MongoDB Index Optimization Guide
How to think about MongoDB indexes when running Parse Server on top of
Mongo, and how to wield the mongo_index / mongo_relation_index DSL
in parse-stack to land the indexes you actually need without exhausting
the 64-per-collection budget.
This guide assumes familiarity with the API surface — see mongodb_direct_guide.md for the declaration / migration / writer-URI mechanics. This document is about WHEN to add an index, WHICH shape to use, and WHEN to drop one.
TL;DR
- Add an index for every read pattern you run more than ~once per second per host.

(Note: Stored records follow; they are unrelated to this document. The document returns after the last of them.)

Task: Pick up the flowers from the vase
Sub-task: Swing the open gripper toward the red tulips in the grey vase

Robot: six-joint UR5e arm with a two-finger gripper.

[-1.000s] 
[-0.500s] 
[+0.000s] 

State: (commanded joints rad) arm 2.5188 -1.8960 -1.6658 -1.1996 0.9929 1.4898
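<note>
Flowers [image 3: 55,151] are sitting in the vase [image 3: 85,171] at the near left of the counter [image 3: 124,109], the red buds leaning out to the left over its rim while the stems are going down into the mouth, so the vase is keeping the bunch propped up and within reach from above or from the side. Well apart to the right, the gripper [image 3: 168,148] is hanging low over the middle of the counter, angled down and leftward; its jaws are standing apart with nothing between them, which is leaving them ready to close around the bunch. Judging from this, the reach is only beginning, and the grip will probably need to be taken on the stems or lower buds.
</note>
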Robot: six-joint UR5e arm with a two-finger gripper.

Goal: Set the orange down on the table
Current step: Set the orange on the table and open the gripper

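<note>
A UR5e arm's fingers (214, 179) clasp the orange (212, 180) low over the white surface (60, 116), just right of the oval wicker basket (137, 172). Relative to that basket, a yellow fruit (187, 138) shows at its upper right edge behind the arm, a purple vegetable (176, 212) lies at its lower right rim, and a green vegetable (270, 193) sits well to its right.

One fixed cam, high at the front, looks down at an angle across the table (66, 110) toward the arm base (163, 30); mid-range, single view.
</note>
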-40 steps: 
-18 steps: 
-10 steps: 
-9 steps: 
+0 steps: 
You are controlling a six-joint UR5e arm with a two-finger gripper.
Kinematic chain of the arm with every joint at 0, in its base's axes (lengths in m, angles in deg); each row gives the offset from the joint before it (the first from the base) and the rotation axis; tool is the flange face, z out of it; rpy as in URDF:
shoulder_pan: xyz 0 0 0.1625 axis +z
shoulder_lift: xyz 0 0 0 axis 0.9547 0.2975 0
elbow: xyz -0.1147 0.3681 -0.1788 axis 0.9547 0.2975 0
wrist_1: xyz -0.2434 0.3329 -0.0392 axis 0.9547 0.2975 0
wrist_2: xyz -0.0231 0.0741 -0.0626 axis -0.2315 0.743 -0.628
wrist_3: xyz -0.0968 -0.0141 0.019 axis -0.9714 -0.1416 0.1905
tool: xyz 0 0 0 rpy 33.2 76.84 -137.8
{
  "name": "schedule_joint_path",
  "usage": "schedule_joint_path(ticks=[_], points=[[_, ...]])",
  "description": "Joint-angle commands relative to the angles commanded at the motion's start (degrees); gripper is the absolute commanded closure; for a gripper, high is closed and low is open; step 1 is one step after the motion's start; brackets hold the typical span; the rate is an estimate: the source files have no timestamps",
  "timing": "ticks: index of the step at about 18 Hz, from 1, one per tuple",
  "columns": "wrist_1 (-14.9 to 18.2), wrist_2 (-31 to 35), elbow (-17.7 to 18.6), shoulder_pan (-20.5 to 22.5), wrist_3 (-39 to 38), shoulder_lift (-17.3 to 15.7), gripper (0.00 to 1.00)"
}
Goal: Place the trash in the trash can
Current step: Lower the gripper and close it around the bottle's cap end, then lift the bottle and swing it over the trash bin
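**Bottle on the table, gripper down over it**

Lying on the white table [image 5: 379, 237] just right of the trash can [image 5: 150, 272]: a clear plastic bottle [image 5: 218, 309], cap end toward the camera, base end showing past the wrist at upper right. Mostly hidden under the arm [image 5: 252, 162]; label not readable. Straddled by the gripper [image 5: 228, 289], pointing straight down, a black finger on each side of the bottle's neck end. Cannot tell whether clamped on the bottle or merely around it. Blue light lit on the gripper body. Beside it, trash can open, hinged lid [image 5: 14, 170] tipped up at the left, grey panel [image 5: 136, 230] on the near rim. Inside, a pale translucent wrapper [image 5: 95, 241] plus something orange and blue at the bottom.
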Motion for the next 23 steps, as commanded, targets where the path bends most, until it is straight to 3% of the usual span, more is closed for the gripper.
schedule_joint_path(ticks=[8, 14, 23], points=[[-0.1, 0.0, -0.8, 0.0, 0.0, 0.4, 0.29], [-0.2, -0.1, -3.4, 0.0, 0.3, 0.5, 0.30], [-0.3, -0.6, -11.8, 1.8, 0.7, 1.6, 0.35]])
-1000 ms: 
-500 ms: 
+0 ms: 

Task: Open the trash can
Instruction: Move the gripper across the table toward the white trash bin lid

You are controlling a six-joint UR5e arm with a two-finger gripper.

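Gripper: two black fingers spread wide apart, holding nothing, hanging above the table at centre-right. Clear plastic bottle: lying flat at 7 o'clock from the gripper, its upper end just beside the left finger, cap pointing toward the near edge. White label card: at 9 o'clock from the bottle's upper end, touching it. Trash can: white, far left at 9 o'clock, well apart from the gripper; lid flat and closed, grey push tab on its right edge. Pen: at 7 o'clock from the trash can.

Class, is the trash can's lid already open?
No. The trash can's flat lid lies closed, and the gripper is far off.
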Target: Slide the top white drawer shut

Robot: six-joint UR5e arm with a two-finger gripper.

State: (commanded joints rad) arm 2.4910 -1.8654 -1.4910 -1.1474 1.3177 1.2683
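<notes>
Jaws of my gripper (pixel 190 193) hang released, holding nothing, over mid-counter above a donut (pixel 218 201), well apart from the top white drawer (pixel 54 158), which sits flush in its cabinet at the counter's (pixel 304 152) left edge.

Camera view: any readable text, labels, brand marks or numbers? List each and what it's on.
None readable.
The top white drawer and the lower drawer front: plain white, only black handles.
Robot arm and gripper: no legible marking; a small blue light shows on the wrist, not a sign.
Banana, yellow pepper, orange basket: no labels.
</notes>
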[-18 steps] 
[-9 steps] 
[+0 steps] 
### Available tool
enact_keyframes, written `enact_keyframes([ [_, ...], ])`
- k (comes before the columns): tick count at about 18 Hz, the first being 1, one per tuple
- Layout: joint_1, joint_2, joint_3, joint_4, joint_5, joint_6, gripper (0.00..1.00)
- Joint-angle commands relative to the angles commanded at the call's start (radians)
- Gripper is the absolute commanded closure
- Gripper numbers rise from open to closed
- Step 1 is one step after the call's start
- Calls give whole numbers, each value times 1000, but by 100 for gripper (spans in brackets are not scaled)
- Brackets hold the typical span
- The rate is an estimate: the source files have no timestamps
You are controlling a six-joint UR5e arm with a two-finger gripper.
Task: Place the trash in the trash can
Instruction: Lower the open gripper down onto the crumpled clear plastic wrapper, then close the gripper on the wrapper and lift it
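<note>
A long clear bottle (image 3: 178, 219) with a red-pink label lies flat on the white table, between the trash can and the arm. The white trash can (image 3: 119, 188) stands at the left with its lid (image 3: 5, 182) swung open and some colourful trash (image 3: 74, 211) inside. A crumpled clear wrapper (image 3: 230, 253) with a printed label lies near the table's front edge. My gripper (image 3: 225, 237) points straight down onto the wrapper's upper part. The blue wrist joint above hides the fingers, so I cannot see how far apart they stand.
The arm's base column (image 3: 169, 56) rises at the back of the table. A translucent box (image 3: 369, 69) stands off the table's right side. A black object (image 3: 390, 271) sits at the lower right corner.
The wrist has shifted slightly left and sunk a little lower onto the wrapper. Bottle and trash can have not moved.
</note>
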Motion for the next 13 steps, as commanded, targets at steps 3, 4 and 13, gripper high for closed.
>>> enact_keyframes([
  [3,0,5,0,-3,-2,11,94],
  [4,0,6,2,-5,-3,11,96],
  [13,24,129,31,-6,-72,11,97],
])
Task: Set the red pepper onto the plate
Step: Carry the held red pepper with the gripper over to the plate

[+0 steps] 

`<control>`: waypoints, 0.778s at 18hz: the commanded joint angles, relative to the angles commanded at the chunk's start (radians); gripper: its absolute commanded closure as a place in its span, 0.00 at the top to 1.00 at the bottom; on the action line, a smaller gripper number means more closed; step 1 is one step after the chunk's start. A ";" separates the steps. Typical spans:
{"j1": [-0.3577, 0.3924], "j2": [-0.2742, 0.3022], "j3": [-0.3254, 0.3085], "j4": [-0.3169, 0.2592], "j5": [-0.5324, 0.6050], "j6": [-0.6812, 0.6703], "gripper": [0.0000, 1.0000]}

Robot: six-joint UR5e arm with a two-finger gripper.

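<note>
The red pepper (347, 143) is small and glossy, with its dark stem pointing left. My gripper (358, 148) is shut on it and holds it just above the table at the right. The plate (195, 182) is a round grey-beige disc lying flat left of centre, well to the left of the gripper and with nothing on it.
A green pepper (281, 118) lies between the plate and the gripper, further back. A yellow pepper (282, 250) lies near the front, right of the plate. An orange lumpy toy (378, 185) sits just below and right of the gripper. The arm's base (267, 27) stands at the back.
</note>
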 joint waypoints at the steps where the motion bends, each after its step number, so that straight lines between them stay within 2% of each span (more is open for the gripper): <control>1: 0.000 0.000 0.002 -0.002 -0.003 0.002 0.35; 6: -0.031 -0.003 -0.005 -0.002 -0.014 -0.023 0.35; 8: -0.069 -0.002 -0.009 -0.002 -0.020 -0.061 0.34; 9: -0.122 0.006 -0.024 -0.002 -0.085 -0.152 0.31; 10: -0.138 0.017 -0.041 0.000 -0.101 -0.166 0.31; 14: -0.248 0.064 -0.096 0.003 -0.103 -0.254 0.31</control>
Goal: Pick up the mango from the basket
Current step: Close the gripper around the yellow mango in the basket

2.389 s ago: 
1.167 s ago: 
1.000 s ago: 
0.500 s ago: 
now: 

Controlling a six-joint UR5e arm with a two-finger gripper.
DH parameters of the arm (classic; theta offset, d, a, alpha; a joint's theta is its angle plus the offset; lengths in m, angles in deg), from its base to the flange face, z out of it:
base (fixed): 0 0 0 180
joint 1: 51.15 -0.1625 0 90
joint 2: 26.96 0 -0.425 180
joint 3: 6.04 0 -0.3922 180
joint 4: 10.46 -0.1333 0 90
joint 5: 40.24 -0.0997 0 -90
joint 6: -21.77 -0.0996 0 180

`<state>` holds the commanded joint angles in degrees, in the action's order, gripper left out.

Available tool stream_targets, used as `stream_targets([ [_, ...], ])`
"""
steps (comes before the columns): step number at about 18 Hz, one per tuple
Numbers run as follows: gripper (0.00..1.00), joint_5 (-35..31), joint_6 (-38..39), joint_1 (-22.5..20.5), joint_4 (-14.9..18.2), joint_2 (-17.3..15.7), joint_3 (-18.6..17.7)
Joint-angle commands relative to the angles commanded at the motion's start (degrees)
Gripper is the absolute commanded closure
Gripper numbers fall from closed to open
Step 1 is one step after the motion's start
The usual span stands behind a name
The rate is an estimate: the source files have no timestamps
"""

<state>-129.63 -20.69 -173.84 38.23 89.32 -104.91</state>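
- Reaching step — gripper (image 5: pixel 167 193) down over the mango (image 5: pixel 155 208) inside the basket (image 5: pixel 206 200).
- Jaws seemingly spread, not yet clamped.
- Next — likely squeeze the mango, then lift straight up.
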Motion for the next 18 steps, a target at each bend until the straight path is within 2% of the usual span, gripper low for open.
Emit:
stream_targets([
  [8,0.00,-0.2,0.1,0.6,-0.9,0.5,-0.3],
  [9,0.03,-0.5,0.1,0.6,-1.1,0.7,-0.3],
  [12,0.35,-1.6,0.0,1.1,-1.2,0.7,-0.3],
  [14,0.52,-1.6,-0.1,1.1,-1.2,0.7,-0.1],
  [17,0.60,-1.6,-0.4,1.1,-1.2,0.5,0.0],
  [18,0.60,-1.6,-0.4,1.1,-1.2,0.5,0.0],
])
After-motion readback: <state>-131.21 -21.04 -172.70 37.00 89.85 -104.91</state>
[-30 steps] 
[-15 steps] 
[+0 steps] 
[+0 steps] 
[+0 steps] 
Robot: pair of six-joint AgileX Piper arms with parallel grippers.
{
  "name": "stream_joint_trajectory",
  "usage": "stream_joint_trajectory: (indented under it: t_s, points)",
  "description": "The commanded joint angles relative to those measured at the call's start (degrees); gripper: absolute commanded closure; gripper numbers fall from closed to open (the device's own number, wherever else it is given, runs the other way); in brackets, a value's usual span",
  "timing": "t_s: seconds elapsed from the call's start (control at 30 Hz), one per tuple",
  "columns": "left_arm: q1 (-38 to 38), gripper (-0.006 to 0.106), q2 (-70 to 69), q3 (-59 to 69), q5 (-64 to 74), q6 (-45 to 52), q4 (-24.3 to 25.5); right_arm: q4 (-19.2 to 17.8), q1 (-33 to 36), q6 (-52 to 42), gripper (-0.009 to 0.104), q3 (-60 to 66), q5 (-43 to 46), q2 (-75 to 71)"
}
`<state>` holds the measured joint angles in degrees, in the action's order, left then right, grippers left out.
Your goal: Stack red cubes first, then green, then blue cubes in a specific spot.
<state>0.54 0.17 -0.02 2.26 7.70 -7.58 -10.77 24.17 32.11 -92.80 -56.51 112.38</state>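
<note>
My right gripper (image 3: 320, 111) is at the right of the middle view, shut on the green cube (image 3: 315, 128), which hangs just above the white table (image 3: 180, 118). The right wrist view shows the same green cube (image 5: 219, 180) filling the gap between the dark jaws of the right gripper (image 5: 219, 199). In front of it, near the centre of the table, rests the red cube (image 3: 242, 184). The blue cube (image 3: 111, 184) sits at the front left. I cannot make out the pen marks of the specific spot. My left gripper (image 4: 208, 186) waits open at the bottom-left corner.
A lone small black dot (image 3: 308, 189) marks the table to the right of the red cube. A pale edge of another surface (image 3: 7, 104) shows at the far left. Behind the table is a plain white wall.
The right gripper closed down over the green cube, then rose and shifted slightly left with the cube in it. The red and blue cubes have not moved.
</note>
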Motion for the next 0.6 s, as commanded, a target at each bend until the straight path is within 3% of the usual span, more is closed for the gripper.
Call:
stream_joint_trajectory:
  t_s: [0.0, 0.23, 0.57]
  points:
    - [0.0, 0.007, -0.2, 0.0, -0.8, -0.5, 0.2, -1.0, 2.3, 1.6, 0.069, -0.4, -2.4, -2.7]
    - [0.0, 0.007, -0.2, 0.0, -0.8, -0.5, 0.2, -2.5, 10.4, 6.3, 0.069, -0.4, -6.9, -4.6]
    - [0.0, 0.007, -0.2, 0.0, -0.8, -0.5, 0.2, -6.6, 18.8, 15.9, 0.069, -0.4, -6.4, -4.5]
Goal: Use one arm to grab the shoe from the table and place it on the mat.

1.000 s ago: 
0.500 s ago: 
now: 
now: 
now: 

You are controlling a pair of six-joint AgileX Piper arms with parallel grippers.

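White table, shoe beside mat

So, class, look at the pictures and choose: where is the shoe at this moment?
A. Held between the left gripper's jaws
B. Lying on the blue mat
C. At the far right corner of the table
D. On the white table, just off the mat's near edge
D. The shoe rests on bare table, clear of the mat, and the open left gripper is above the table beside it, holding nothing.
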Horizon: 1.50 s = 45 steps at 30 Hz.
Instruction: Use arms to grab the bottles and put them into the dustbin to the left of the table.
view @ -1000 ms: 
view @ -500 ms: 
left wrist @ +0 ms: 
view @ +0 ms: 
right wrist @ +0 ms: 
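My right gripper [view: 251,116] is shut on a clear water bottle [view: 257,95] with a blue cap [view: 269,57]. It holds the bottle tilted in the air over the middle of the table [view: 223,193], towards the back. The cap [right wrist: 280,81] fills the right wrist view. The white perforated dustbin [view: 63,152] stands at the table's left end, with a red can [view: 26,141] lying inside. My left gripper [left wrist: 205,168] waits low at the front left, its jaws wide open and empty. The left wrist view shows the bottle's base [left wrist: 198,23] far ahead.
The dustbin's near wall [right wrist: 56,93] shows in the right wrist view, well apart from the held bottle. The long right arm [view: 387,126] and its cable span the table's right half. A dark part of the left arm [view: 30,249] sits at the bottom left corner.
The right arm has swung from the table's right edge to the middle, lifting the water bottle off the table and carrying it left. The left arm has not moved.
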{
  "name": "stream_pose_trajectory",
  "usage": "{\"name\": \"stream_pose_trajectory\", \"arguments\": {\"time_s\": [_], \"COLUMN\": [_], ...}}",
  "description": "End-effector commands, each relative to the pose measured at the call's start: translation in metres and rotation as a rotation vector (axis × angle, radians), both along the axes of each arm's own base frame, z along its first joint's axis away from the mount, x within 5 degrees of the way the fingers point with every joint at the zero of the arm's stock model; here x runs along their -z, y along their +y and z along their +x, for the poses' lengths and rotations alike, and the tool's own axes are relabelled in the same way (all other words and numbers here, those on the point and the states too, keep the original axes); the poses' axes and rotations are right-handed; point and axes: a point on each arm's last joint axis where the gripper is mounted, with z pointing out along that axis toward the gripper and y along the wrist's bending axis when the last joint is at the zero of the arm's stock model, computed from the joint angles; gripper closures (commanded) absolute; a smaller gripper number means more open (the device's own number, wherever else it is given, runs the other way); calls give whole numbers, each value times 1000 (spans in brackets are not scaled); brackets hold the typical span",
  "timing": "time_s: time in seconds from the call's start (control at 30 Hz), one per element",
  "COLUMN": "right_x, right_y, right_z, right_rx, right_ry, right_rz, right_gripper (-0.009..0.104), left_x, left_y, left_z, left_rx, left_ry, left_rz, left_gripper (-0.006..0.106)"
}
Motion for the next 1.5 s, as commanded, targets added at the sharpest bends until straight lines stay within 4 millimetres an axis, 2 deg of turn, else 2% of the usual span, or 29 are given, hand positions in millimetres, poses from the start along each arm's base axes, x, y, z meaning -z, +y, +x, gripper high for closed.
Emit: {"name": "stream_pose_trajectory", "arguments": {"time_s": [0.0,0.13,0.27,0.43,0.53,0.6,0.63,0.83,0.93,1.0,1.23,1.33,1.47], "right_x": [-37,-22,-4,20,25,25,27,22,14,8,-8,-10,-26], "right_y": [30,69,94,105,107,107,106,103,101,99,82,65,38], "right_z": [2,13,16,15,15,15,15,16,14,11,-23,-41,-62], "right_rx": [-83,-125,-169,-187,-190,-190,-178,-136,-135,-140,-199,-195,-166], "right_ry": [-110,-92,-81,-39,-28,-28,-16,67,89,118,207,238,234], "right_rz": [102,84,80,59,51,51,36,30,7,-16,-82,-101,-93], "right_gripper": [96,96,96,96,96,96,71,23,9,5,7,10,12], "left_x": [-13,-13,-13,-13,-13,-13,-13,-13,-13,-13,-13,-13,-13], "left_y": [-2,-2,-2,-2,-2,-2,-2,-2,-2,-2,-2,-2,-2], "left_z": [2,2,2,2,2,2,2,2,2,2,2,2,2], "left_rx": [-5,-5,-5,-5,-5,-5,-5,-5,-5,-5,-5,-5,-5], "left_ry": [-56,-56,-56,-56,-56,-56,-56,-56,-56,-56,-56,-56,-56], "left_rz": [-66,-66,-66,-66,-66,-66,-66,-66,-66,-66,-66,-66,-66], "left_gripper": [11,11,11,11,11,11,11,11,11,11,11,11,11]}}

Below that rate, a collection scan is usually fine.
- For compound indexes, order fields by ESR: Equality, Sort, Range.
- For Parse Relations, the reverse-direction index (
relatedId) is often heavier-used than the forward — declarebidirectional: true. - Drop indexes whose
$indexStatsops counter stays at 0 across a few weeks of normal traffic. - The 64-index-per-collection cap exists for a reason: every write pays the cost of every index. Don't index columns you only read.
When to add an index
The right way to ask: "is this query slow at production scale?" not "should I index this column?". An unindexed column is fine when:
- The collection has few documents (< 10k) — the scan is cheap.
- The query runs rarely (background jobs, admin tools, debugging).
- The query is selective enough that other indexes already prune the candidate set down to a small handful before the unindexed predicate runs.
An index is needed when:
- The query runs in a hot path — request response, agent tool, public API. Latency budget matters.
- The collection is large (> 100k documents).
- The query predicate selectivity is high — a small fraction of rows match.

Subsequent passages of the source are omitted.